First Dutch Immersion Day

My Mum and I have learned over 500 words in Dutch and are now at 30 lessons in Duolingo! We decided to try our first Dutch Immersion Day after we reached 500 words. That took about six weeks, but I feel we are making good progress. How did our first time doing immersion go? Let’s find out!

Immersion Day Plan:

Failing to plan is planning to fail, so here’s what the rules for the day were:

  • If we don’t know the word(s) but we can say the sentence, look up the word.
  • Have a computer going all day for Google Translate and use my phone for it too.
  • Spend 1 hr labelling things around the house in Dutch. Note: it is a great thing to do, it’s just that even now, we still haven’t done it yet. LOL.
  • Keep the Dutch radio on (BNR Nieuwradio). Plus, watch Arjen Lubach. See my previous post on learning Dutch for why I use these sources.
  • Do a complete review. Note: English during Dutch lessons is okay for translation purposes.
  • Switch computer and cell phone to Dutch.

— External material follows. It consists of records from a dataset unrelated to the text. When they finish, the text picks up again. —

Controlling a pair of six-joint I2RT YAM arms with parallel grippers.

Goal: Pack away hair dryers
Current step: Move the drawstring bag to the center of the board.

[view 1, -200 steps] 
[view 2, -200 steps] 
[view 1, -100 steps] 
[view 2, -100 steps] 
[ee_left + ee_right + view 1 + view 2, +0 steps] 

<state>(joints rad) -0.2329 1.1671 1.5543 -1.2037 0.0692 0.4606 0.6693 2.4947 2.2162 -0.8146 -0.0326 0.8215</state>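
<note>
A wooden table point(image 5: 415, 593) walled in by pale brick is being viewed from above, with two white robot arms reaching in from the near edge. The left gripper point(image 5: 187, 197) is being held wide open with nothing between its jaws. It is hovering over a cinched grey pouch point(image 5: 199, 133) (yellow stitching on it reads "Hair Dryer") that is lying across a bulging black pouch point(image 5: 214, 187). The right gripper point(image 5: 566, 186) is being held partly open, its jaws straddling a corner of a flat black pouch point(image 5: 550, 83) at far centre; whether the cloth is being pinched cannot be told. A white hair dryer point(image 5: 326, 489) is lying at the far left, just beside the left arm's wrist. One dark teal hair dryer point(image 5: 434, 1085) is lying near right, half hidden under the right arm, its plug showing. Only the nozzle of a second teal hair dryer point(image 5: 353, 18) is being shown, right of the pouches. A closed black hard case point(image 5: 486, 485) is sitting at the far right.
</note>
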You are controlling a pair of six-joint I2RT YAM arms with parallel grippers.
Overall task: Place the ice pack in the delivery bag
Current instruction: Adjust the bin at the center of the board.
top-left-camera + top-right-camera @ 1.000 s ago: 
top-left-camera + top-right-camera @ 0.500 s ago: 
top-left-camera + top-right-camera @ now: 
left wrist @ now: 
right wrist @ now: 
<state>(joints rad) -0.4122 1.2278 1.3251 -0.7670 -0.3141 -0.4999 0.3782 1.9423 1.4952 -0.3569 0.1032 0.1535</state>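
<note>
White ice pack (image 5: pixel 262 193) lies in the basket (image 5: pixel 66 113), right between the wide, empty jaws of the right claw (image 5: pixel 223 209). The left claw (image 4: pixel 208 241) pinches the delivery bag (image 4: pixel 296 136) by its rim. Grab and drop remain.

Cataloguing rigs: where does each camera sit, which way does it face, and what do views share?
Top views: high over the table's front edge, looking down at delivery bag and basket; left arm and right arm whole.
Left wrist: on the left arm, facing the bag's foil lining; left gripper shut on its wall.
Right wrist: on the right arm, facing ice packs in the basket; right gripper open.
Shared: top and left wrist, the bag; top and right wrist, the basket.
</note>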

There were also things I wanted to accomplish that day, but then decided it was worth waiting to do them.

There’s a reason why I decided to wait on these things. Right now, here’s how my first Dutch Immersion Day went.

A Dutch Morning:

The morning started off relatively easy. I had covered a lot of words typically used in the morning that are related to breakfast and greeting others. The night before, I had switched my computer and cell phone over to Dutch. To be honest, it was easy to understand the names of apps, login information and whether someone is typing on WhatsApp. At first glance, you don’t think about it when you see that information in your dominant language, but it’s easier to translate than you might think.

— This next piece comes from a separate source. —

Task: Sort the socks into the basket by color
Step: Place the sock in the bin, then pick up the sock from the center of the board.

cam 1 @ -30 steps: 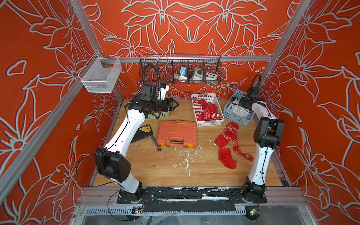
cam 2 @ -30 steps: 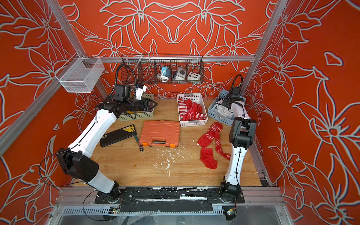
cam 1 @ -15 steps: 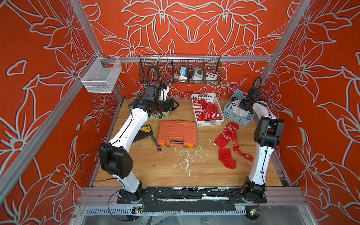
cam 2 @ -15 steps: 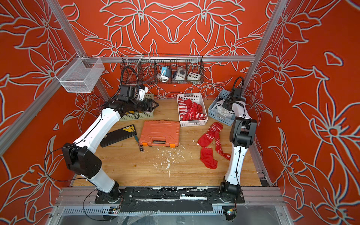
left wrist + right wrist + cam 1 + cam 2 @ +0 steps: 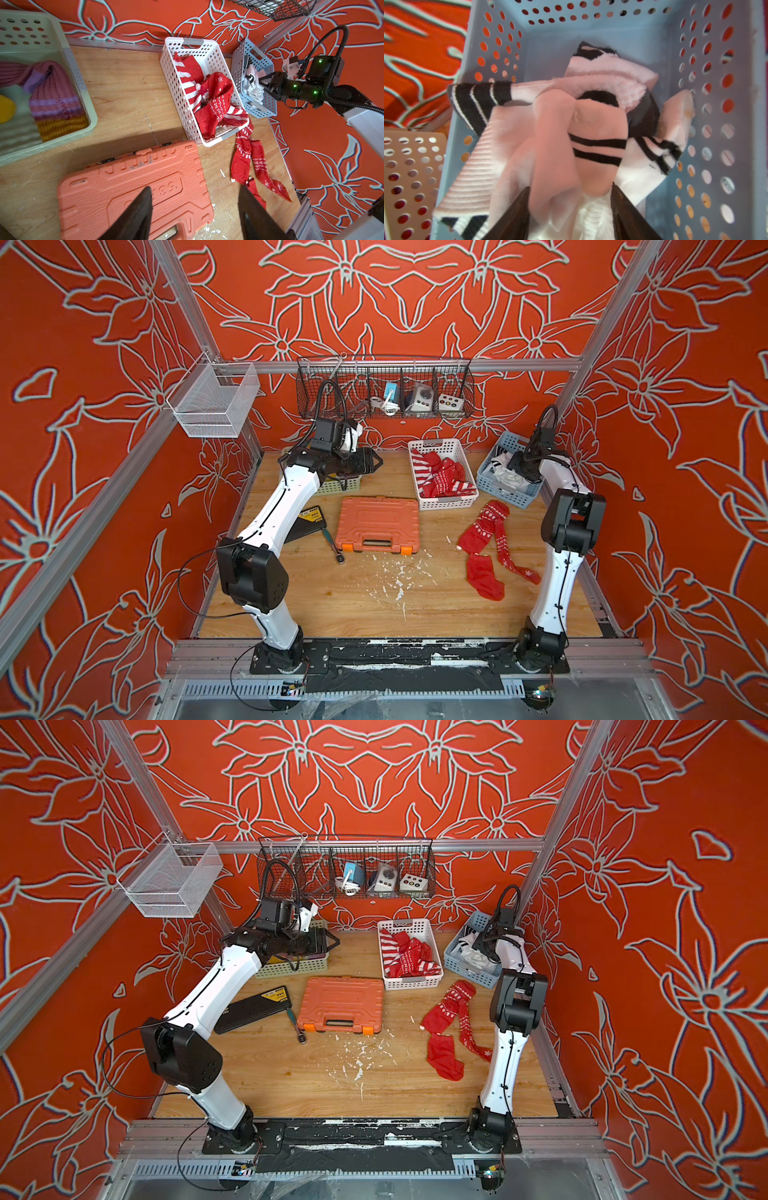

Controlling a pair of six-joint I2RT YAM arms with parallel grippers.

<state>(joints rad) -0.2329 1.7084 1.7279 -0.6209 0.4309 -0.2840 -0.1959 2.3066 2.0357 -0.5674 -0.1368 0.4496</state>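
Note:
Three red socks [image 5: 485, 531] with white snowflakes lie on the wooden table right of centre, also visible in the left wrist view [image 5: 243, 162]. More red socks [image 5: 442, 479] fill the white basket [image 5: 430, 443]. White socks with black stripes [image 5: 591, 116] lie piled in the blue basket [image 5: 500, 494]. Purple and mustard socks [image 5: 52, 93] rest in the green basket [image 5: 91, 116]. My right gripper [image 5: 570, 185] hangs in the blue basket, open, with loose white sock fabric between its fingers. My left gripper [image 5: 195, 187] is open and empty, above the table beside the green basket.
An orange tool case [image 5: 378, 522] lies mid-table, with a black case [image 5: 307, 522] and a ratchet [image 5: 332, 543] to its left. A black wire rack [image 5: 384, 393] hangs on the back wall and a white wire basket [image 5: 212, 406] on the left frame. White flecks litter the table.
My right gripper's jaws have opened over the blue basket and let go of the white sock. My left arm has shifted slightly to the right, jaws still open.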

It’s not easy to wake up and automatically immerse yourself in a foreign language while your brain is warming up. No, wearing a toque doesn’t help. Wearing a toque in Canada provides a lot of benefits, but this isn’t one of them. LOL.

While doing the Duolingo lessons and review, I started to get overwhelmed. One of the rules for the day said that English is okay for translation purposes on Duolingo, but I could tell I was getting overwhelmed because I was leaning on English more and more. By lunchtime, I couldn’t go any further with Dutch. I lasted about 3-4 hours with immersion. I didn’t feel like listening to the radio, watching Arjen Lubach, or labelling items around our living space.

Wakeup Call:

Okay, I am NOT ready to move to the Netherlands yet! Plus, 500 words is good enough for a bit of immersion, but not for a whole day. If I were to move to the Netherlands tomorrow, I would probably be crying within a few days. I have always respected people who can move to a country and learn the language from scratch. Now, that respect has increased TENFOLD! I do wonder how often tears happen with people who have to learn a language from scratch in a new country. It’s not something that’s ever talked about.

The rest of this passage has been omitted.